• [TASK REQUIREMENTS]: Retype the listing exactly as it stands, and keep every image out.

• [SOURCE MATERIAL]:
....................
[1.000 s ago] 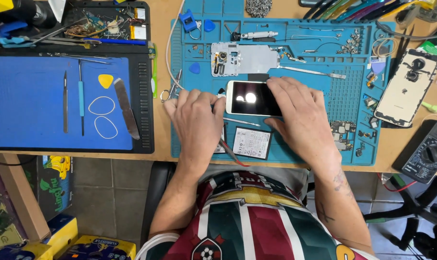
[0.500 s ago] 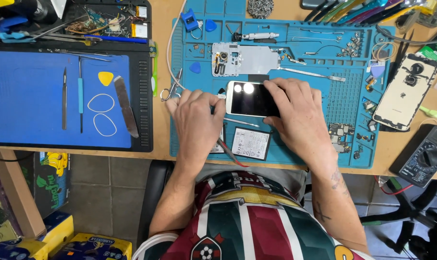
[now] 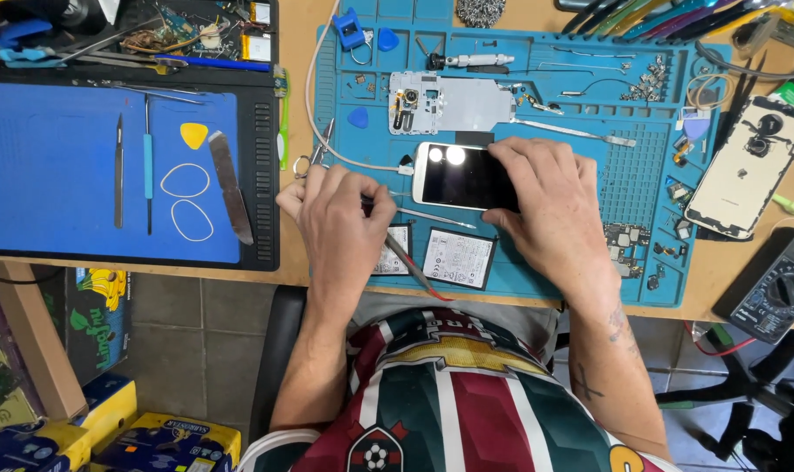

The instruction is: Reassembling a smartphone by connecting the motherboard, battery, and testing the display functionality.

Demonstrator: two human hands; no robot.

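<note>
A white smartphone [image 3: 454,175] with a dark glossy screen lies on the teal repair mat [image 3: 642,175]. My right hand [image 3: 550,205] covers its right end and grips it. My left hand [image 3: 344,218] rests just left of the phone, fingers curled around a thin metal tool whose red-tipped handle [image 3: 414,273] sticks out toward me. A white cable [image 3: 327,131] runs to the phone's left end. Two flat battery packs [image 3: 458,259] lie on the mat below the phone, one partly under my left hand.
A bare phone frame [image 3: 449,103] lies above the phone. A phone back cover [image 3: 747,166] and a multimeter [image 3: 777,284] sit at the right. The blue mat [image 3: 56,175] at the left holds tweezers, a spudger, a yellow pick [image 3: 193,135] and rubber loops. Small screws and parts dot the teal mat.
My left hand has drawn slightly left and curled around the thin tool. My right hand stays on the phone's right end.
</note>
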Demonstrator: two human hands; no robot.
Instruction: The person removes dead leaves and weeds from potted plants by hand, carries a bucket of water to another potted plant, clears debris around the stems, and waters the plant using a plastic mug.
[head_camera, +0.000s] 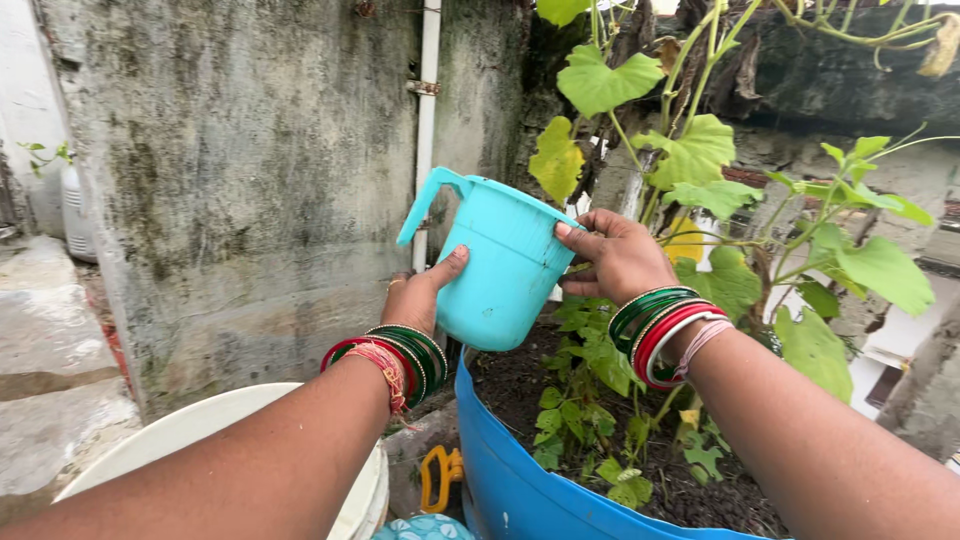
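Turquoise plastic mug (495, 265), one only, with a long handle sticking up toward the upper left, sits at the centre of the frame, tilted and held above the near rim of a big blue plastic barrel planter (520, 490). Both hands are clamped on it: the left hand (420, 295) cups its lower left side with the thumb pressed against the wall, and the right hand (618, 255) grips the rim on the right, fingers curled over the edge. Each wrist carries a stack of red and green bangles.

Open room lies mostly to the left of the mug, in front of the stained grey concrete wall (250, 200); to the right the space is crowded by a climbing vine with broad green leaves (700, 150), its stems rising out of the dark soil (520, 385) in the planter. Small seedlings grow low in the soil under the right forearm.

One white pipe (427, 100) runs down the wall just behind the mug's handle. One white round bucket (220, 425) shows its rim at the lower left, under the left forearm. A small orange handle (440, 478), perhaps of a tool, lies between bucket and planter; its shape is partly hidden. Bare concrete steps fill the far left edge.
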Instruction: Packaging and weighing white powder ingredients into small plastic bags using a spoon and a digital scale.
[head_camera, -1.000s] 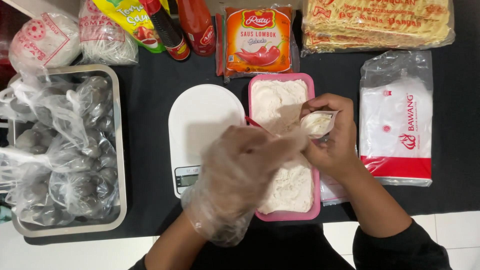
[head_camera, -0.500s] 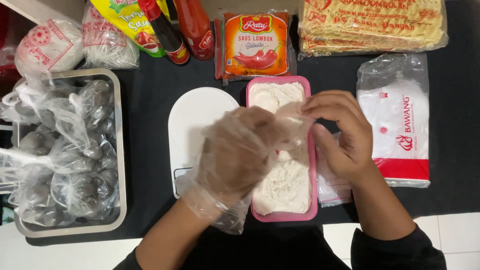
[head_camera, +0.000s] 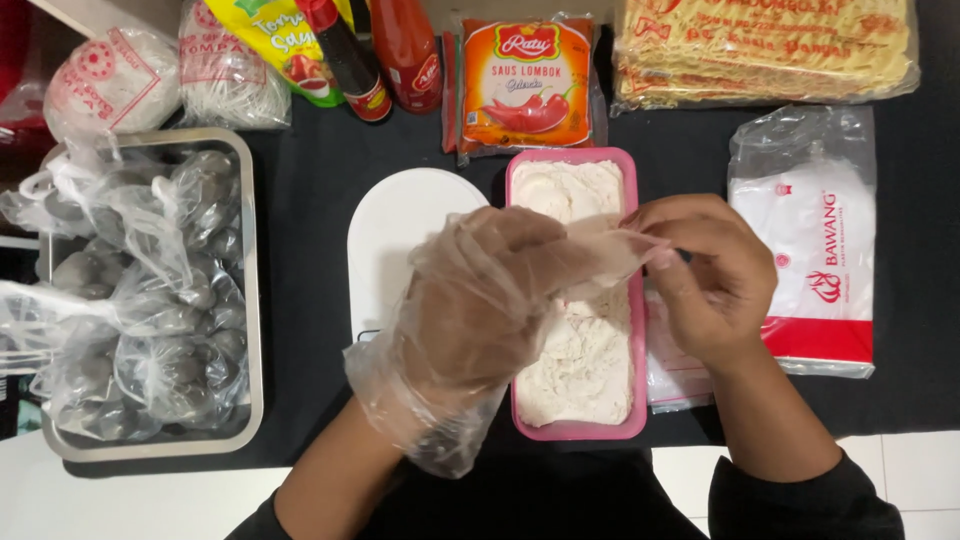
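Small pouch seen a second ago in right hand (head_camera: 712, 280) no longer visible; filling apparently finished. Gloved left hand (head_camera: 480, 300) now pinched by right fingertips, above pink flour tray (head_camera: 634, 400) on tabletop (head_camera: 310, 190).

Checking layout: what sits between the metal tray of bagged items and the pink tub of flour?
Head view: the white kitchen scale on the black cloth, between metal tray and pink tub; the gloved left hand overlaps it.

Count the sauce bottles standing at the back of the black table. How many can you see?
2. A dark bottle with a red label leans beside a red bottle, both at the back, left of the orange sauce pouch. Their tops are cut off; more could lie out of view.
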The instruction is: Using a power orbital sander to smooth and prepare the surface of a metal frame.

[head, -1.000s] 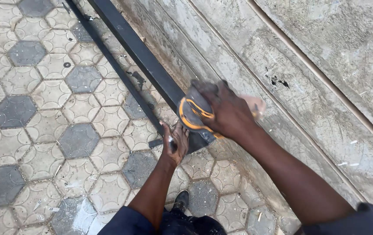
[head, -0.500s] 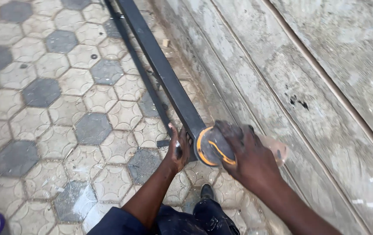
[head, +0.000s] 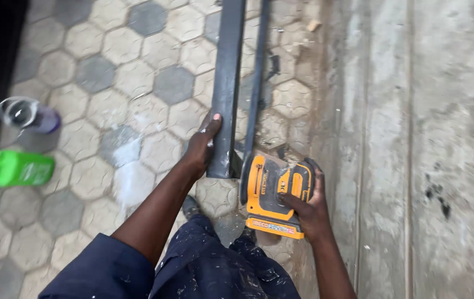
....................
• [OUTPUT BELOW]:
[1.000 s ago] 
[0.500 s ago] 
[now] 

The instruction is: Reassembling a smartphone by connecting the motherboard, battery, and testing the display functionality.

Demonstrator: two human hands; no robot.

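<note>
A white smartphone [image 3: 454,175] with a dark glossy screen lies on the teal repair mat [image 3: 642,175]. My right hand [image 3: 550,205] covers its right end and grips it. My left hand [image 3: 344,218] rests just left of the phone, fingers curled around a thin metal tool whose red-tipped handle [image 3: 414,273] sticks out toward me. A white cable [image 3: 327,131] runs to the phone's left end. Two flat battery packs [image 3: 458,259] lie on the mat below the phone, one partly under my left hand.
A bare phone frame [image 3: 449,103] lies above the phone. A phone back cover [image 3: 747,166] and a multimeter [image 3: 777,284] sit at the right. The blue mat [image 3: 56,175] at the left holds tweezers, a spudger, a yellow pick [image 3: 193,135] and rubber loops. Small screws and parts dot the teal mat.
My left hand has drawn slightly left and curled around the thin tool. My right hand stays on the phone's right end.
</note>
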Demonstrator: two human hands; no robot.
Instruction: The person removes dead leaves and weeds from potted plants by hand, carries a bucket of water to another potted plant, clears debris around the stems, and waters the plant using a plastic mug.
[head_camera, +0.000s] 
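Turquoise plastic mug (495, 265), one only, with a long handle sticking up toward the upper left, sits at the centre of the frame, tilted and held above the near rim of a big blue plastic barrel planter (520, 490). Both hands are clamped on it: the left hand (420, 295) cups its lower left side with the thumb pressed against the wall, and the right hand (618, 255) grips the rim on the right, fingers curled over the edge. Each wrist carries a stack of red and green bangles.

Open room lies mostly to the left of the mug, in front of the stained grey concrete wall (250, 200); to the right the space is crowded by a climbing vine with broad green leaves (700, 150), its stems rising out of the dark soil (520, 385) in the planter. Small seedlings grow low in the soil under the right forearm.

One white pipe (427, 100) runs down the wall just behind the mug's handle. One white round bucket (220, 425) shows its rim at the lower left, under the left forearm. A small orange handle (440, 478), perhaps of a tool, lies between bucket and planter; its shape is partly hidden. Bare concrete steps fill the far left edge.
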Instruction: Packaging and weighing white powder ingredients into small plastic bags using a spoon and a digital scale.
[head_camera, -1.000s] 
[head_camera, -0.500s] 
[head_camera, +0.000s] 
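Small pouch seen a second ago in right hand (head_camera: 712, 280) no longer visible; filling apparently finished. Gloved left hand (head_camera: 480, 300) now pinched by right fingertips, above pink flour tray (head_camera: 634, 400) on tabletop (head_camera: 310, 190).

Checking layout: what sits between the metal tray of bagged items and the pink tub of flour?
Head view: the white kitchen scale on the black cloth, between metal tray and pink tub; the gloved left hand overlaps it.

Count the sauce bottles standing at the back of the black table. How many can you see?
2. A dark bottle with a red label leans beside a red bottle, both at the back, left of the orange sauce pouch. Their tops are cut off; more could lie out of view.
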The instruction is: Using a power orbital sander to smooth and prepare the surface of a metal frame.

[head, -1.000s] 
[head, -0.500s] 
[head, +0.000s] 

Nothing more remains to be done for this exercise.